Work task
The answer must consist of each line below that contains the string "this".

Exercise data
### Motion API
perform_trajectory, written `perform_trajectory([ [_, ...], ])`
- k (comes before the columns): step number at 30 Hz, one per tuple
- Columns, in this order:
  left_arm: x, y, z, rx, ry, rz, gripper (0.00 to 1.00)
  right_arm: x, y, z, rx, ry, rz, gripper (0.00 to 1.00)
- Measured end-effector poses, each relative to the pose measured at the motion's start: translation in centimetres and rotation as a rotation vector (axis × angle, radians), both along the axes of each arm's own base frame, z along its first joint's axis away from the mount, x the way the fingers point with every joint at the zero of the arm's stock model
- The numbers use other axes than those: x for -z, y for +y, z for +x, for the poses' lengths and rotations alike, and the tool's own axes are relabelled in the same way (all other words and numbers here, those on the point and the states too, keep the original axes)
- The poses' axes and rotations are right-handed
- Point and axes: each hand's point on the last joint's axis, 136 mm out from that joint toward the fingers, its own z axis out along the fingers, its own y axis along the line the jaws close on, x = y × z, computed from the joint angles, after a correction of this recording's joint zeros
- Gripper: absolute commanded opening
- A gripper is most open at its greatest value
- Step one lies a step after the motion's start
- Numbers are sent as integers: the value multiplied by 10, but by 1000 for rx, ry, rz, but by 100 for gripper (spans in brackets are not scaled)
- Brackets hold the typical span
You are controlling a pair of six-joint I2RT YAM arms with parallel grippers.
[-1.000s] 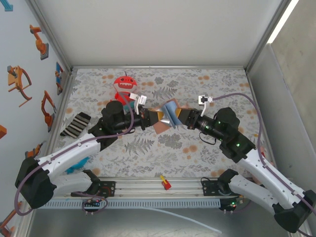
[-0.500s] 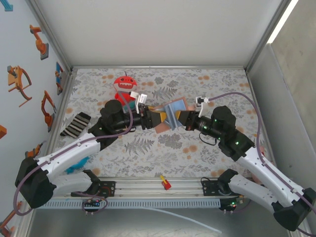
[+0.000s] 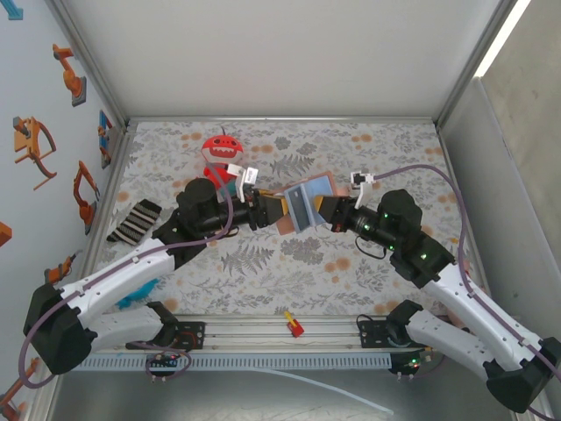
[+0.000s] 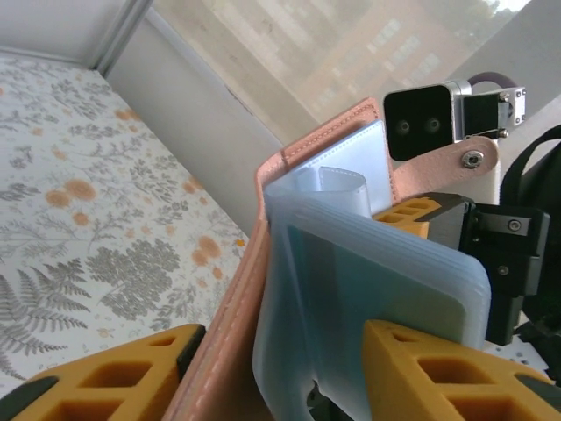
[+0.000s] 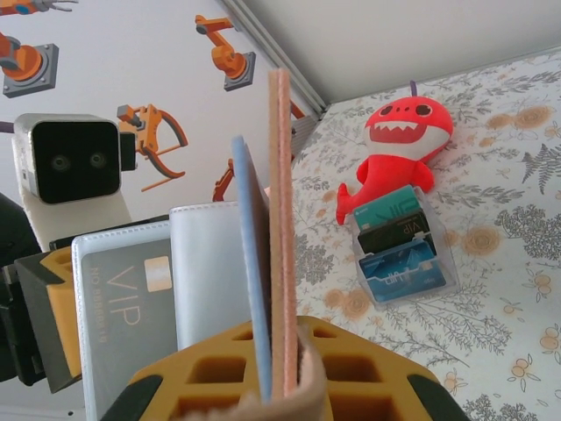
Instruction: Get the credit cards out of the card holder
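The tan card holder [image 3: 302,203] hangs open above the table's middle, held between both grippers. My right gripper [image 5: 276,344] is shut on the edge of its tan cover [image 5: 282,202] and one blue-grey leaf. Beside that cover, a clear sleeve holds a grey credit card [image 5: 123,303] marked VIP. My left gripper [image 4: 280,340] closes from the other side. One yellow finger [image 4: 131,377] rests against the tan cover [image 4: 230,351]. The other finger [image 4: 421,368] presses the stack of pale blue sleeves [image 4: 351,281]. In the top view the left gripper [image 3: 277,210] and right gripper [image 3: 330,210] face each other.
A red plush shark [image 5: 399,145] lies at the back of the floral mat. In front of it stands a clear stand [image 5: 403,254] with three cards. A striped cloth [image 3: 134,219] lies at the left. A small red and yellow thing [image 3: 293,324] sits near the front rail.
My left gripper let go of its tight grip, opened wide, then closed partway around the cover and sleeves. The holder shifted slightly back and right. The right gripper tightened.
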Motion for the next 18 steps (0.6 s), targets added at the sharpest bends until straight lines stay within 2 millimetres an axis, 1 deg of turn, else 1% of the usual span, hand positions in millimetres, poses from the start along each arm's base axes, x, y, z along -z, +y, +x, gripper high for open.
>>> perform_trajectory([
  [2, 0, 1, 3, -18, -1, 1, 40, -1, 0, 0, -2, -2, 1, 0],
  [5, 2, 2, 6, -39, 2, 7, 39, -1, 0, 0, -2, -2, 2, 0],
  [8, 7, 3, 7, -43, 13, 25, 28, -2, -1, -1, 4, -10, 2, 0],
  [9, 9, 3, 6, -43, 17, 34, 26, -3, -2, -1, 7, -14, 1, 0],
  [12, 15, 6, 3, -39, 32, 61, 27, -6, -5, -2, 14, -28, 4, 0],
  [16, 11, 10, -5, -22, 18, 67, 30, -9, -8, -2, 27, -40, 7, 0],
  [18, 7, 12, -10, -3, 0, 60, 40, -10, -9, -2, 33, -41, 7, 0],
])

Response below
- Columns, in this order:
- Point and axes: each hand's point on the last joint's axis, 136 mm out from that joint toward the fingers, its own z axis out along the fingers, its own y axis along the line the jaws close on, x = y × z, computed from the joint angles, after a correction of this recording's joint zeros

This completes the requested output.